▶ _The problem_
Entries follow. Return each line that contains the word "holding".

------ Provided records ------

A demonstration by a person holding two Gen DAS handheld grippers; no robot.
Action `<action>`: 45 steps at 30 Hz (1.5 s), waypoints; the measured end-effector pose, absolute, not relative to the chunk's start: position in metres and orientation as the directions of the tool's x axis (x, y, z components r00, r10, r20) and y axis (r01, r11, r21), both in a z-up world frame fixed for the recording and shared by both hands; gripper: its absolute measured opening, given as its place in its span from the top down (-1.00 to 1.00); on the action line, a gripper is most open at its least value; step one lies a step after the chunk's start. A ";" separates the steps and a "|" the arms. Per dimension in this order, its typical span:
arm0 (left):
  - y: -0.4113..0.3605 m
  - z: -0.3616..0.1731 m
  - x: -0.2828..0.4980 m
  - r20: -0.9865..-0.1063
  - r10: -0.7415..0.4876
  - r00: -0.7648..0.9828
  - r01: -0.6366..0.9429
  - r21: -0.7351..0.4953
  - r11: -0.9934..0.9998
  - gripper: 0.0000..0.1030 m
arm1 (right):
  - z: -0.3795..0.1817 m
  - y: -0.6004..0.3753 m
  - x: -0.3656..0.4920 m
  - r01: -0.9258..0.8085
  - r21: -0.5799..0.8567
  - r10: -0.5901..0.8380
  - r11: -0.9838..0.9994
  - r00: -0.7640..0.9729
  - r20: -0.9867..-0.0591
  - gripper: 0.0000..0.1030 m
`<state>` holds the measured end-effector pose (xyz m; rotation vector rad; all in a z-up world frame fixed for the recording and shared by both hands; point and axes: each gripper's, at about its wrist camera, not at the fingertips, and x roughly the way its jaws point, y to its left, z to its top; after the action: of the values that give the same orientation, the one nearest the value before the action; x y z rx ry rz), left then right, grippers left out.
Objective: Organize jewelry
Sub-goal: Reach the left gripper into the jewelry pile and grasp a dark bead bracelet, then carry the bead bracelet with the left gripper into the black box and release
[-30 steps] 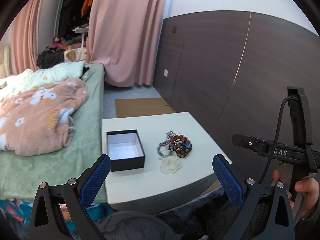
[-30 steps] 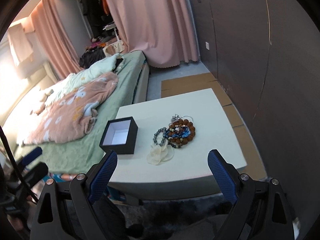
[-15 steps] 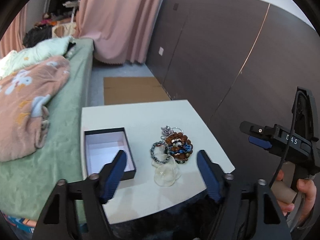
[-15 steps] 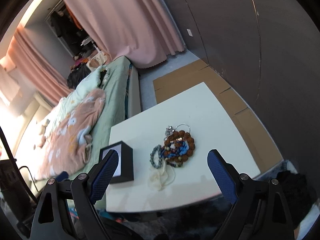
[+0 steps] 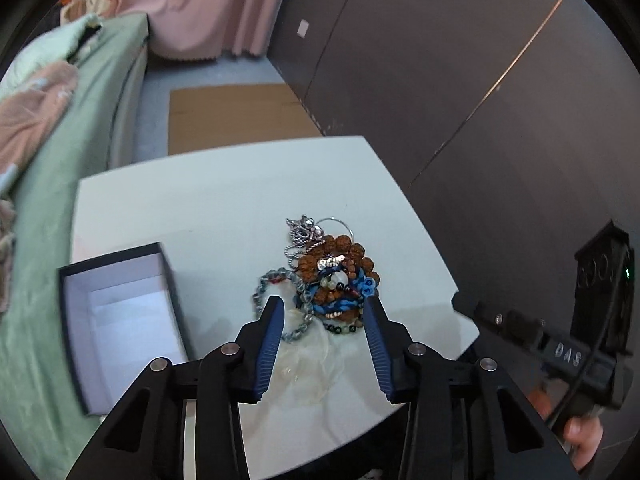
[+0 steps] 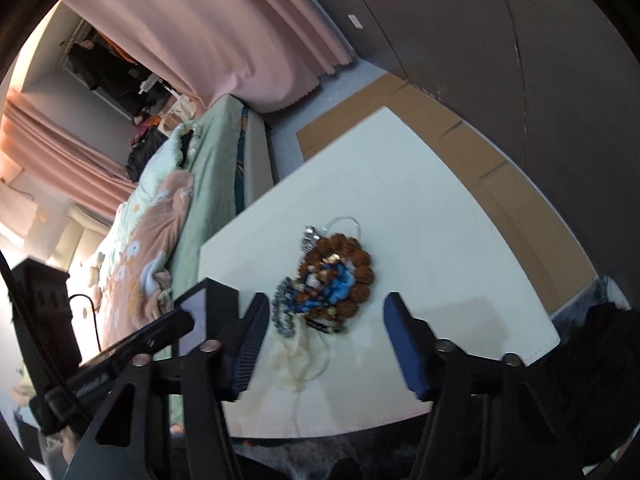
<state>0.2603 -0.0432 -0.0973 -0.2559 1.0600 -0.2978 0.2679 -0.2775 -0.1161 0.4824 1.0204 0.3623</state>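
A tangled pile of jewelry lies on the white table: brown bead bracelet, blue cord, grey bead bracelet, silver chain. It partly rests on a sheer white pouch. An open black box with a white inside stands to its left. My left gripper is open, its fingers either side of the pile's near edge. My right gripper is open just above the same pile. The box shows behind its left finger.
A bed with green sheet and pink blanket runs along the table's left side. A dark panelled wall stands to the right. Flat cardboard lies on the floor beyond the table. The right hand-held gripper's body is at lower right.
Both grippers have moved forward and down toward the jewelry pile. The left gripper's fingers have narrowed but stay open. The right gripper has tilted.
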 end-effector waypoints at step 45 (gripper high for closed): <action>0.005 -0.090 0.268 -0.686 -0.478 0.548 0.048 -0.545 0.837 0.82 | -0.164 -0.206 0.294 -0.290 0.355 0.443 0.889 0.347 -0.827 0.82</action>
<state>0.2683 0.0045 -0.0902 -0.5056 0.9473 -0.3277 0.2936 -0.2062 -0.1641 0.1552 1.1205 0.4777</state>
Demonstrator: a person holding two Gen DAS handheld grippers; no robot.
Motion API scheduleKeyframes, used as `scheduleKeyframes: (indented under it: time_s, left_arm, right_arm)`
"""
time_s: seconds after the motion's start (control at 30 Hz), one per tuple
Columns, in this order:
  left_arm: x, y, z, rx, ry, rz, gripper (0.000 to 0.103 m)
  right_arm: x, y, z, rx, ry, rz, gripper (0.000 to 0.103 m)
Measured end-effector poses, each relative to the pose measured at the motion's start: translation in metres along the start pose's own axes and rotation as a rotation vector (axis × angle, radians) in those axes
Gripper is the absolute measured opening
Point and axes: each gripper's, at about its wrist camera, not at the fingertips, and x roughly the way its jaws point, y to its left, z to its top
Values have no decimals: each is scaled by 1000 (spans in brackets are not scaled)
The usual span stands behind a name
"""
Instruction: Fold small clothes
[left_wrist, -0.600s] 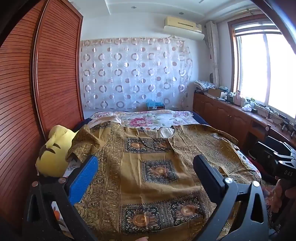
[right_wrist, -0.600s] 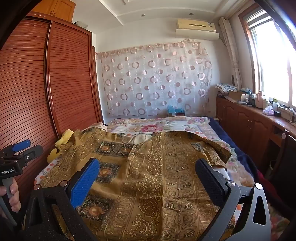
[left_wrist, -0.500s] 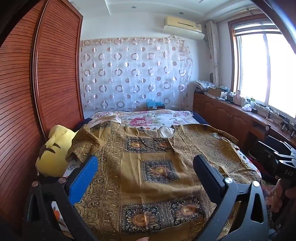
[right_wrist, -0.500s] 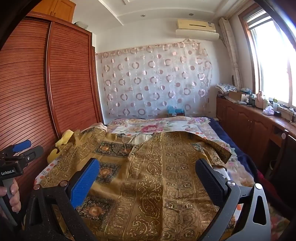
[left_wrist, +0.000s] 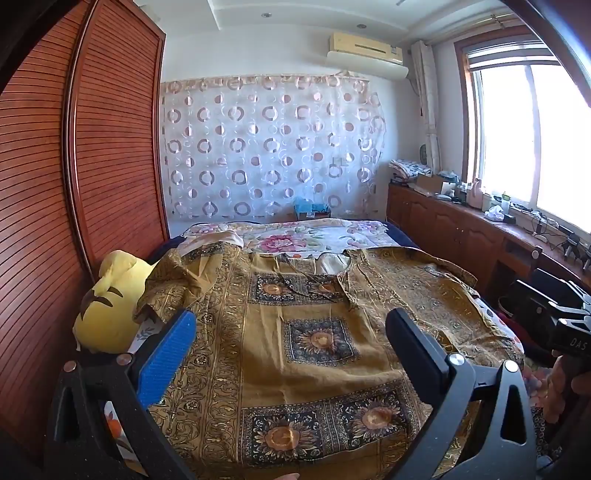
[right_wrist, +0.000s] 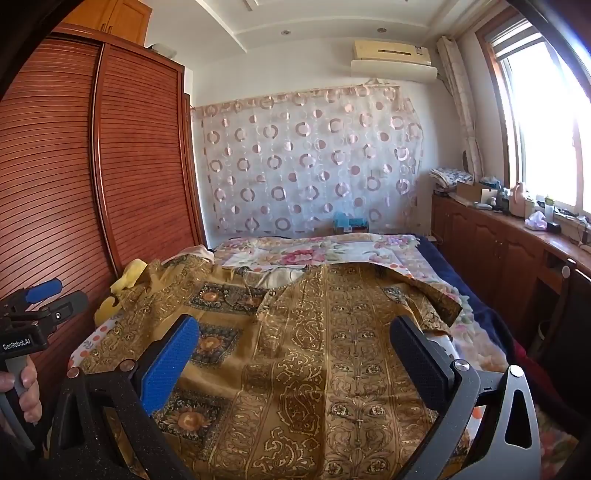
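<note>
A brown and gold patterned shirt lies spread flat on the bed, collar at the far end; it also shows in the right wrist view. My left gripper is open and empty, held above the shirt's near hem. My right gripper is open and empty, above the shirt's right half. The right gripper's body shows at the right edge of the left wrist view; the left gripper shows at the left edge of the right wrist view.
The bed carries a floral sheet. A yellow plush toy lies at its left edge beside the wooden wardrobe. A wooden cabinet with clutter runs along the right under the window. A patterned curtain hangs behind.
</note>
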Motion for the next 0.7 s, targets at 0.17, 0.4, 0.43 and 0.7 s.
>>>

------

▶ _Response to the exercise_
A demonstration by a person holding two Gen DAS handheld grippers; no robot.
Demonstrator: a person holding two Gen DAS handheld grippers; no robot.

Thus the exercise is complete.